Efektivitas Waktu Tempuh jadi Sorotan DPR

Dikutip dari laman DPR RI, anggota Komisi V DPR Iis Rosyita Dewi ungkapkan keresahannya soal efektivitas kereta cepat yang tidak sampai ke pusat Kota Bandung melainkan ke Padalarang.

Kata Iis, dari Padalarang penumpang yang ingin melanjutkan perjalanan ke Kota Bandung, bisa menggunakan KA feeder atau kereta api pengumpan.

Untuk itu, Iis meminta agar pemerintah terkait perlu memastikan efektivitas waktu tempuh keseluruhan hingga ke Stasiun Bandung Kota.

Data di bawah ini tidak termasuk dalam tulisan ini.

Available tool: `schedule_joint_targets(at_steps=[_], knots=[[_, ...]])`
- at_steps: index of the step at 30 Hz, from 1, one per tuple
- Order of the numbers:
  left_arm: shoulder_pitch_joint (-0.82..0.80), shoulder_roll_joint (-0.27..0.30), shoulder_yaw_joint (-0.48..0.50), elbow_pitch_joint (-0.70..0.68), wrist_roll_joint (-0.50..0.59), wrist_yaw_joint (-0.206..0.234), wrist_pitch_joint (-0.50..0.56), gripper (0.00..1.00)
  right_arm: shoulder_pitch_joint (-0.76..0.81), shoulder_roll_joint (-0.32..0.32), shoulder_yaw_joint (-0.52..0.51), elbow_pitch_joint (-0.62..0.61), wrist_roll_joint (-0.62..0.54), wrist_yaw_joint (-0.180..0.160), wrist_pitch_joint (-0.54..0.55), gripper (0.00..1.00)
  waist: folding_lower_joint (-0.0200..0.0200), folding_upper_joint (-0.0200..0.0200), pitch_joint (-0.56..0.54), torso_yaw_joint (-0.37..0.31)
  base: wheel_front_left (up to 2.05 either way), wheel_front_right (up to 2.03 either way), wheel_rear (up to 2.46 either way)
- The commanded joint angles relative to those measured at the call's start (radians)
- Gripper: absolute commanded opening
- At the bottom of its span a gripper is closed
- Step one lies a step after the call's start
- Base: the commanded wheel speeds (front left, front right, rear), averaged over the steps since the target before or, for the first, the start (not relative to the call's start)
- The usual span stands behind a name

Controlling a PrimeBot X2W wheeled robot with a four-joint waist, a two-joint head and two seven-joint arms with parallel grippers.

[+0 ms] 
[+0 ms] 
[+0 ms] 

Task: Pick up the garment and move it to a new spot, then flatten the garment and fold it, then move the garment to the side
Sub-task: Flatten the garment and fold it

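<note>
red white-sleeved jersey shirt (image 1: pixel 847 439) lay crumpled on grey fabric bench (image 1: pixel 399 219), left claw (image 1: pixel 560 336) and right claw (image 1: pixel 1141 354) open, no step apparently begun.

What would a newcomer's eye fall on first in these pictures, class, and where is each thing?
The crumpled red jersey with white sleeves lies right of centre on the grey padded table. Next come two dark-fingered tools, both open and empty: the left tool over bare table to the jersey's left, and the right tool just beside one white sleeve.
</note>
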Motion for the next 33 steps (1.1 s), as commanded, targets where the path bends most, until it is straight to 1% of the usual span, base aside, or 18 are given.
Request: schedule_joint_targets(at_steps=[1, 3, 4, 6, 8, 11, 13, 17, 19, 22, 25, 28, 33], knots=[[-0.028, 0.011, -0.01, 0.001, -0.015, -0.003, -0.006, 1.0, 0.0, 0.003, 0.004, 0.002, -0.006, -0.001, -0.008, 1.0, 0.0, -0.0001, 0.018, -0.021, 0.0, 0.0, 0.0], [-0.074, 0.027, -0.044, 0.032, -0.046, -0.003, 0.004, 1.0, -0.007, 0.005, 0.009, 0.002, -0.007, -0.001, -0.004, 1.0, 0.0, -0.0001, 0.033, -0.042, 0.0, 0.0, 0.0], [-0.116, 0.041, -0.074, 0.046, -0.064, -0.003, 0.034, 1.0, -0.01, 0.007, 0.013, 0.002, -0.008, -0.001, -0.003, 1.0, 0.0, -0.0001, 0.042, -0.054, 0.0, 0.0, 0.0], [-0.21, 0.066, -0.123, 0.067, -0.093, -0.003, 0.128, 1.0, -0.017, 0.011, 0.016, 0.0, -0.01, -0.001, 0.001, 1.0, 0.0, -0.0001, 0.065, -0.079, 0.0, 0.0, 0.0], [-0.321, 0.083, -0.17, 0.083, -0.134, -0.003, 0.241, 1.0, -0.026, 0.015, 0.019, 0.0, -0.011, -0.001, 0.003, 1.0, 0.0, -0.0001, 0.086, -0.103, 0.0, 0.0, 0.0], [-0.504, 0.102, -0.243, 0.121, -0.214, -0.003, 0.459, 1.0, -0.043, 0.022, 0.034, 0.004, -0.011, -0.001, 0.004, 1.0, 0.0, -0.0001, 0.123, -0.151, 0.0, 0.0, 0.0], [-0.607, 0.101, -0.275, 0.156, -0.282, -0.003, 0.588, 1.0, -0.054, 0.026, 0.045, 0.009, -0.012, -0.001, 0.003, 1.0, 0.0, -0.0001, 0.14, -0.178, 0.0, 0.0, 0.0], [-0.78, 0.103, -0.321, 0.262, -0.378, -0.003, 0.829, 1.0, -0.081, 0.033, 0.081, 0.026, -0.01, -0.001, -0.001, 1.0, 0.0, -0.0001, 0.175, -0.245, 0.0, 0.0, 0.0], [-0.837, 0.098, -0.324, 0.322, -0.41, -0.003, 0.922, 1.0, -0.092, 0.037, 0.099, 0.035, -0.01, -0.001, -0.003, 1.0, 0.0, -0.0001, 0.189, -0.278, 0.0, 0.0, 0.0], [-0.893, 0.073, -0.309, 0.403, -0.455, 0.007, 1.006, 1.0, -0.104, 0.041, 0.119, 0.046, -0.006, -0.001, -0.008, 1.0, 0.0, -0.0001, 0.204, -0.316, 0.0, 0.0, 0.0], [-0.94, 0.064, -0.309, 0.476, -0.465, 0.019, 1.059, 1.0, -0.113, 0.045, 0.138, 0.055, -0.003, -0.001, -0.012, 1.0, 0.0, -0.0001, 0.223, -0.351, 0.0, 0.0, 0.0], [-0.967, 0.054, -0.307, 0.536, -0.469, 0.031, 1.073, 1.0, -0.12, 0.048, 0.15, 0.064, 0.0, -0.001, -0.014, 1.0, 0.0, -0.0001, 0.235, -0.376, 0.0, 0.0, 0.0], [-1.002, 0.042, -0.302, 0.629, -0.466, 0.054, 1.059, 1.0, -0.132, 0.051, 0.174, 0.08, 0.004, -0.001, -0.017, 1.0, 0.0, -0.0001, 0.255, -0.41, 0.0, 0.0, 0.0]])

“Ini harus dilihat betul efektivitasnya seperti apa? waktu tempuhnya, apakah justru nanti kereta cepatnya sudah bagus kemudian waktu tunggu kereta feeder ini yang lama, atau bagaimana,” ujar Iis.

Iis pun meminta pemerintah pusat maupun daerah harus benar-benar memperhatikan dan menetapkan mekanismenya dengan jelas.

“Jangan sampai masyarakat yang telah mengeluarkan tarif lebih mahal dibandingkan kereta reguler merasa tidak ada perbedaan,” katanya.

Lebih lanjut, Iis juga mengingatkan agar KAI betul-betul merinci soal kesesuaian jadwal kereta cepat dengan kereta feeder agar nantinya penumpang yang transit dapat segera melanjutkan perjalanannya ke stasiun Kota Bandung.

“Menurut saya ini barometernya adalah apa yang dibutuhkan oleh masyarakat, apakah membutuhkan cepat atau membutuhkan murah kan itu sebetulnya,” ucapnya.